We don't determine sample size to see the differences between the two groups after random allocation in RCTs. So is it appropriate to apply statistical tests to see the difference between groups at baseline ?
Hmm, what would be a sufficient sample size to detect differences in baseline after randomisation? And what would you do, if you detect some?
When it comes to testing, Cochranes aphorism applies here
"Before ordering a test, decide what you
will do if it is (1) positive or (2) negative. If both answers
are the same, don't take the test."
Please check out
Senn, S. (1994). Testing for baseline balance in clinical trials. Statistics in medicine, 13(17), 1715–26. Retrieved from http://www.ncbi.nlm.nih.gov/pubmed/7997705
Altman, D., & Dore, C. (1990). Randomisation and baseline comparisons in clinical trials. The Lancet, 335, 149–153. Retrieved from http://www.sciencedirect.com/science/article/pii/014067369090014V
Most trialsarchive an analysis plan that outlines what will be done if there are baseline differences, or sometimes state a priori plans to include certain adjustments in the primary analysis. This gets around the problem that emerges when people plan an analysis that does not adjust for baseline differences, then don't get the results they want and then start making post-hoc adjustments. This dilutes the integrity of the whole analysis. Personally, I don't think that statistical significance should be the key determinant for deciding whether adjustment for baseline differences should be made. A statistical test is based on identifying a difference that has a low probability of having occurred by chance but by definition baseline differences in an RCT all occur by chance. In my view, this is an issue of confounding, so the value of adjusting for differences is determined by the effect of those adjustments on the effect estimate.
Usually test of significance was applied to check for baseline comparability in RCT, but
Intention behind test of significance...
To see whether an observed difference is a real or important one.
The test actually assesses the probability (the 'p value') that the observed difference might have occurred by chance when in reality there was no difference.
whereas idea behind Random allocation is...
A difference of any sort between the two groups at the time of entry to the trial will necessarily be due to chance, since randomization prevents any external influences (biases) on which subjects receive which treatment.
Putting these two ideas together, performing a significance test to compare baseline variables is to assess the probability of something having occurred by chance when we know that it did occur by chance. Such a procedure is clearly absurd.
When randomization has been properly conducted the null hypothesis that treatment groups come from the same population is true.
In the usual framework of statistical inference rejection of the null hypothesis should lead to the conclusion that the groups are not properly randomized.

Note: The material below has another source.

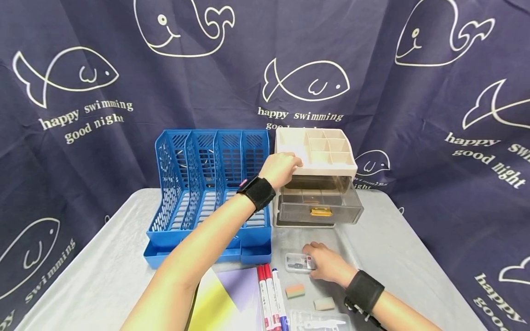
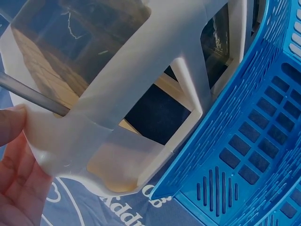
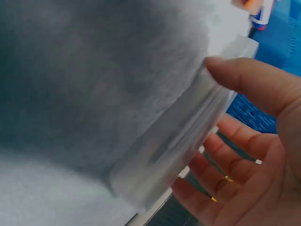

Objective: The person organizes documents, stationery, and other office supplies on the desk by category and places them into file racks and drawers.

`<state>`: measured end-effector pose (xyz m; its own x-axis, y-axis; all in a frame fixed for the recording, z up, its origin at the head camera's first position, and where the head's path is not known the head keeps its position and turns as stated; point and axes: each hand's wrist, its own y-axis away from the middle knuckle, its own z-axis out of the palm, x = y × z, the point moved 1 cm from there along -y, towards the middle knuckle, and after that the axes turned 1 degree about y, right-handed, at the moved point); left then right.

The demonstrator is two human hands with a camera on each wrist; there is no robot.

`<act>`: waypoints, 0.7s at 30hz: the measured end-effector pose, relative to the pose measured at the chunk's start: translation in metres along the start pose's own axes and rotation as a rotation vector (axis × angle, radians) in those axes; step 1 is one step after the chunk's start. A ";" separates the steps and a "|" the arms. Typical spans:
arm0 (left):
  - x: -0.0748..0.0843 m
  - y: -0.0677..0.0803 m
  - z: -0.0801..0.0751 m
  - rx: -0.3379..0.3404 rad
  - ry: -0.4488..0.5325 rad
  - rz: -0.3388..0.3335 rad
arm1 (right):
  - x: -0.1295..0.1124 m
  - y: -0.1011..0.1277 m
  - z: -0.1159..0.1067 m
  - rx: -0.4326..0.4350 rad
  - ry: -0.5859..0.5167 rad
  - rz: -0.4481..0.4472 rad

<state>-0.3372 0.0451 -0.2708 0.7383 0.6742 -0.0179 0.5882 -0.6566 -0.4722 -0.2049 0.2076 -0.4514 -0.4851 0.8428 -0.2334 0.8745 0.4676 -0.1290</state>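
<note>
My left hand [image 1: 282, 169] grips the front left edge of a white desktop drawer organizer [image 1: 316, 171], its arm reaching across the blue file rack. In the left wrist view, the thumb and fingers [image 2: 26, 176] sit at the organizer's white rim [image 2: 42, 146]. Below the divided top, a clear drawer [image 1: 300, 214] with a gold handle is pulled out. On the table in front, my right hand [image 1: 329, 264] holds a small clear plastic case [image 1: 293, 264] with dark metal pieces inside. The right wrist view has the thumb on one edge of that case [image 3: 164, 146] and the fingers along the opposite edge.
A blue file rack [image 1: 207, 236] stands left of the organizer. Nearer lie coloured paper sheets [image 1: 238, 294], red and blue markers [image 1: 269, 294], two erasers, one orange and green [image 1: 295, 290], one pale [image 1: 324, 303], and another clear case [image 1: 320, 322]. A patterned curtain hangs behind.
</note>
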 end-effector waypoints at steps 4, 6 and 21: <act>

test of significance therefore be used to detect possible subversion of the allocation procedure.
Kennedy A, Grant A. Subversion of allocation in a randomized controlled trial. Control Clin Trial1997; 18(suppl 3): 778S.
Statistical significance is immaterial when considering whether any imbalance between the groups might have affected the results.
It is wrong to infer from the lack of statistical significance that the variable in question did not affect the outcome of the trial. Such an interpretation is unwarranted and potentially misleading.